**DATA EXTRACT**
______

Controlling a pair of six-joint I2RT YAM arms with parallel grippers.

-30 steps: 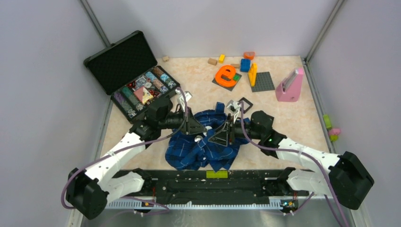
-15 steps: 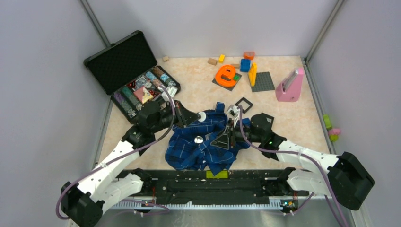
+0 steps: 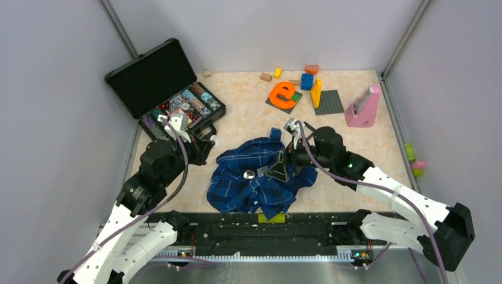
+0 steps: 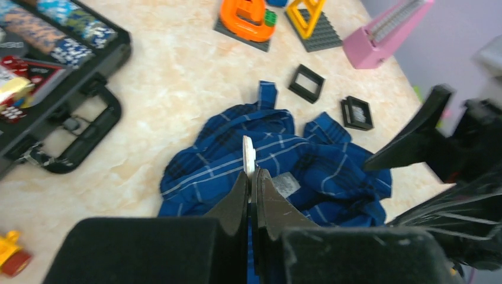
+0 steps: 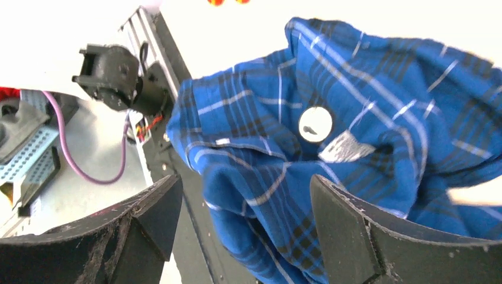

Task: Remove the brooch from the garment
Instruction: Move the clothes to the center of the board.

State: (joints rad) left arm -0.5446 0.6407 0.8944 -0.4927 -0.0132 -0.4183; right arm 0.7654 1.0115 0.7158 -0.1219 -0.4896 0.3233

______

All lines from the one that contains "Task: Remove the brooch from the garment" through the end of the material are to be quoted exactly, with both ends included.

Task: Remove the brooch from the garment
Instruction: Move the clothes to the center of the board.

State: (joints rad) left arm -0.5446 0.6407 0.8944 -0.4927 -0.0132 -0.4183; right arm 0.7654 1.0115 0.7158 -0.1219 -0.4896 0.3233

Nothing else is part of this answer.